- Research note
- Open Access
Knowledge and attitude towards sexual and reproductive health rights and associated factors among Adet Tana Haik College students, Northwest Ethiopia: a cross-sectional study
BMC Research Notes volume 12, Article number: 80 (2019)
Sexual and reproductive health rights are the rights of all people regardless of their age, sex and other characteristics to make choices about their own sexuality and reproductive issues. However, little is known about the knowledge and attitude towards SRH rights in Ethiopia. Therefore, this study aimed to assess knowledge and attitude towards SRH rights and associated factors among Adet Tana Haik college students in northwest Ethiopia.
Overall, about 59.6% students were knowledgeable and more than half (53.4%) had favorable attitude towards SRH rights.
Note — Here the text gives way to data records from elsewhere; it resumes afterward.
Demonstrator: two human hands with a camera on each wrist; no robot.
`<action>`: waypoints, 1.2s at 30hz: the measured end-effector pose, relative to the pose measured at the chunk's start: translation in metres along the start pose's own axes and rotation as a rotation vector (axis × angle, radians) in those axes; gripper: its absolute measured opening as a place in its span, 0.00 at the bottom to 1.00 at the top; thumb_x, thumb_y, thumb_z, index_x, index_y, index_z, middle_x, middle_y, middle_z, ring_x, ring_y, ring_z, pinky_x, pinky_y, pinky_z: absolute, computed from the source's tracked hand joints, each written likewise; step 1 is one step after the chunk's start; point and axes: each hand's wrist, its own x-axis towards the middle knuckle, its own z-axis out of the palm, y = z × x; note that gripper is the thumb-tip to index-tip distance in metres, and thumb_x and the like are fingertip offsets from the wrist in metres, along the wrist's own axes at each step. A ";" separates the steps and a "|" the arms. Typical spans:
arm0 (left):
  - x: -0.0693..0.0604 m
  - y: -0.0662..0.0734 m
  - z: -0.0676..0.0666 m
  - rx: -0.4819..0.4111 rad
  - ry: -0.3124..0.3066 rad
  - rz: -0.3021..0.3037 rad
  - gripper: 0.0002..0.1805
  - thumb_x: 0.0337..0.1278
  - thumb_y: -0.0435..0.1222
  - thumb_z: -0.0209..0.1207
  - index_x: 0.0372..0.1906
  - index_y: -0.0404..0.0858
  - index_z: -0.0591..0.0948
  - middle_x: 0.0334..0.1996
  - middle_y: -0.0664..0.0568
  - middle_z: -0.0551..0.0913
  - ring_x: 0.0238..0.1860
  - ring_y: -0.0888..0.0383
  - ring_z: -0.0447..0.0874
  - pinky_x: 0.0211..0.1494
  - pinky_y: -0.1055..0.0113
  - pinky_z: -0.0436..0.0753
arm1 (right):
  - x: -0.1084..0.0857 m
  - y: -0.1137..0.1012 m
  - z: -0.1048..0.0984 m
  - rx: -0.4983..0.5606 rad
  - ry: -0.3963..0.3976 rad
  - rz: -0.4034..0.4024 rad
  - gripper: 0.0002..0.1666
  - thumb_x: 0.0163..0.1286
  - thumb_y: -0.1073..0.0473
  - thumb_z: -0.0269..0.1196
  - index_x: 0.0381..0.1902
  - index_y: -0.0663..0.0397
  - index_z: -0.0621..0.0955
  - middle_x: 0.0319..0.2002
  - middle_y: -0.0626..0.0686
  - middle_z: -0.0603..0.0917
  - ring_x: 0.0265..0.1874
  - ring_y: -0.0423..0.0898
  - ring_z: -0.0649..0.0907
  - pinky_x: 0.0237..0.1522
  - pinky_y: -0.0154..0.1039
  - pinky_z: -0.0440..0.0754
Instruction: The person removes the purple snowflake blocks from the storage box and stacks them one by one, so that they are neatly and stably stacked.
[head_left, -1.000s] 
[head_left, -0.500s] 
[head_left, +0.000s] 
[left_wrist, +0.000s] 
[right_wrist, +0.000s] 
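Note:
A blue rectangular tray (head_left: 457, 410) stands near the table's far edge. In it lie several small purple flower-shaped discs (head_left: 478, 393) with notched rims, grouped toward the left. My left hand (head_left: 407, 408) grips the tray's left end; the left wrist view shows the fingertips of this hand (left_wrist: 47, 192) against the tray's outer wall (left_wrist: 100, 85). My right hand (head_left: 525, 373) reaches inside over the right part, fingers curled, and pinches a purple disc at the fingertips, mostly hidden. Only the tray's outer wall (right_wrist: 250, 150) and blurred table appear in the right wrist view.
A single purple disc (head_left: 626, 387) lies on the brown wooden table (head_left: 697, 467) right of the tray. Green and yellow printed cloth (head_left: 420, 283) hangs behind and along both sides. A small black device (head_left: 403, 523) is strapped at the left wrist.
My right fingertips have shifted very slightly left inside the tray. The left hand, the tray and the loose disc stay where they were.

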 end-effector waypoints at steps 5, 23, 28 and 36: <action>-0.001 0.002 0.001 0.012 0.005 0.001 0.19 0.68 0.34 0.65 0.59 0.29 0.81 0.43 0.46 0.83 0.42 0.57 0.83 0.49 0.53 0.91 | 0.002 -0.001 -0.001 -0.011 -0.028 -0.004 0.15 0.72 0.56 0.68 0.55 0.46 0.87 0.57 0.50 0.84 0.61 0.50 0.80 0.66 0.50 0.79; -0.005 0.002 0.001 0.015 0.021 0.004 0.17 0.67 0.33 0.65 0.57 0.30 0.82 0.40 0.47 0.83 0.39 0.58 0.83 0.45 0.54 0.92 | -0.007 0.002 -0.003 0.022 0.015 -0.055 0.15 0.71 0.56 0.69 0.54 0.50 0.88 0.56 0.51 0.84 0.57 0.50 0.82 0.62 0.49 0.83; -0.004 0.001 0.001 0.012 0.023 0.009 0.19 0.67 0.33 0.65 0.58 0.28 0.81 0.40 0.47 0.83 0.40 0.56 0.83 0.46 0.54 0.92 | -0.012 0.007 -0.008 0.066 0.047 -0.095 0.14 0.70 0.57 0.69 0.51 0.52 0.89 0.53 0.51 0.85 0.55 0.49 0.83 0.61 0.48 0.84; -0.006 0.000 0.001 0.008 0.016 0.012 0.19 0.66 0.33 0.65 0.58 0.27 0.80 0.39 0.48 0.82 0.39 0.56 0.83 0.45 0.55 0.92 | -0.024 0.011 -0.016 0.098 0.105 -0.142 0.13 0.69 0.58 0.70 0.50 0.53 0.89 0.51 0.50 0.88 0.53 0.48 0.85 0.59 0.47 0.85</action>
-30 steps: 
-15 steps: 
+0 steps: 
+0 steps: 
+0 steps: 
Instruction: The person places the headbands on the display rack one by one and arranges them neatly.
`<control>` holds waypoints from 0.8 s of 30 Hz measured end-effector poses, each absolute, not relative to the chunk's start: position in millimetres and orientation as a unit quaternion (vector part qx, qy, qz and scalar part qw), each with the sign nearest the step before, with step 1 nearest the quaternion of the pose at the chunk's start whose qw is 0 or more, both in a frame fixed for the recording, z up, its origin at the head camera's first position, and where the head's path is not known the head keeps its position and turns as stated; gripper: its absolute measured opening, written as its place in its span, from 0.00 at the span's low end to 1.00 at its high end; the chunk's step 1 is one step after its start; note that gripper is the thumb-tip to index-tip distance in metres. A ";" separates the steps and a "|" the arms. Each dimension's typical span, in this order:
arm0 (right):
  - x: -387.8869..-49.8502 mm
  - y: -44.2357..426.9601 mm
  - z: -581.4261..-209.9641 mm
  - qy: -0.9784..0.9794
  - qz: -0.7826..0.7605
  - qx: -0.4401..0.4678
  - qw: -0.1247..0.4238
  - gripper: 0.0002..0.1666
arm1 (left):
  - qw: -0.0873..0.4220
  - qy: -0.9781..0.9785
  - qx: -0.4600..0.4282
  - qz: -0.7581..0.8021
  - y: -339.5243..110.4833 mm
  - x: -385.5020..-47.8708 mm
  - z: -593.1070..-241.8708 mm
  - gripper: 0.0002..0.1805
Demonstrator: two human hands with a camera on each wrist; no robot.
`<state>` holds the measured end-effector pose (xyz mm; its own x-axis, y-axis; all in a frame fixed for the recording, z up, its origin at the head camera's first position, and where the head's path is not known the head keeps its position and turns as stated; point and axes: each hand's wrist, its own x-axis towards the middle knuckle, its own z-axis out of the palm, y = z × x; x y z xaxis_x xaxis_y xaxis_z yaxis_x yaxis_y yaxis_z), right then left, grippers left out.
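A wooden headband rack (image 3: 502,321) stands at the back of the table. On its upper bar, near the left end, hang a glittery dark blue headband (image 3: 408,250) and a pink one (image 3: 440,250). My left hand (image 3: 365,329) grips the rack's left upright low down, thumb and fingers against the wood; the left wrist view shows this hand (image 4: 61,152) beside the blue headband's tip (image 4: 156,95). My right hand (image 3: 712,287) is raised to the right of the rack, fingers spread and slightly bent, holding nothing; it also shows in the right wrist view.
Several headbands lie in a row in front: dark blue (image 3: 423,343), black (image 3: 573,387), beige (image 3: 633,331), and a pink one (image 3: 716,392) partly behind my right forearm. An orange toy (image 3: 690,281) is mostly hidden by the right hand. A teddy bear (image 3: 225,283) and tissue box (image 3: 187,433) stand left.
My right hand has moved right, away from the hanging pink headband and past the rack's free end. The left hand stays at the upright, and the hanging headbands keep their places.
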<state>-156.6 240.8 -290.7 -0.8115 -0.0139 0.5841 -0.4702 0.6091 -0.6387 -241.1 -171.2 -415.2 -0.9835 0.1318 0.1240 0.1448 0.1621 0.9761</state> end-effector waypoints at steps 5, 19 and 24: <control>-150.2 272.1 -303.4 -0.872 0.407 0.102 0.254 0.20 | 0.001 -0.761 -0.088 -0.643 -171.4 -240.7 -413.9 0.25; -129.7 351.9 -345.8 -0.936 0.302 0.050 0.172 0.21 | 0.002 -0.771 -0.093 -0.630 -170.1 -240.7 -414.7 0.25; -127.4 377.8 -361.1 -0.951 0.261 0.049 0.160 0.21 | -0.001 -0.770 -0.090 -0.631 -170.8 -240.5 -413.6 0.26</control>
In this study, students attending third-year class (AOR = 2.20;95% CI 1.29, 3.33), discussion with parents (AOR = 3.35;95% CI 1.61, 6.96), respondent’s mothers attended secondary/above school (AOR = 3.01; 95% CI 1.28, 7.13), participation in RH clubs (AOR = 1.72; 95% CI 1.09, 2.70) and favorable attitude towards SRH rights (AOR = 2.41; 95% CI 1.56, 3.74) were significantly associated with knowledge of participants. On the other hand, knowledge of students (AOR = 2.33; 95% CI 1.36, 7.07), participation in RH clubs (AOR = 1.41;95% CI 1.09, 2.20) and discussion with parents (AOR = 2.50; 95% CI 1.15, 5.47) were the predictors for the attitude of students towards SRH rights. Hence, strengthening women’s education, encouraging discussions with parents and participation in RH clubs may improve the knowledge and attitude of students towards SRH rights.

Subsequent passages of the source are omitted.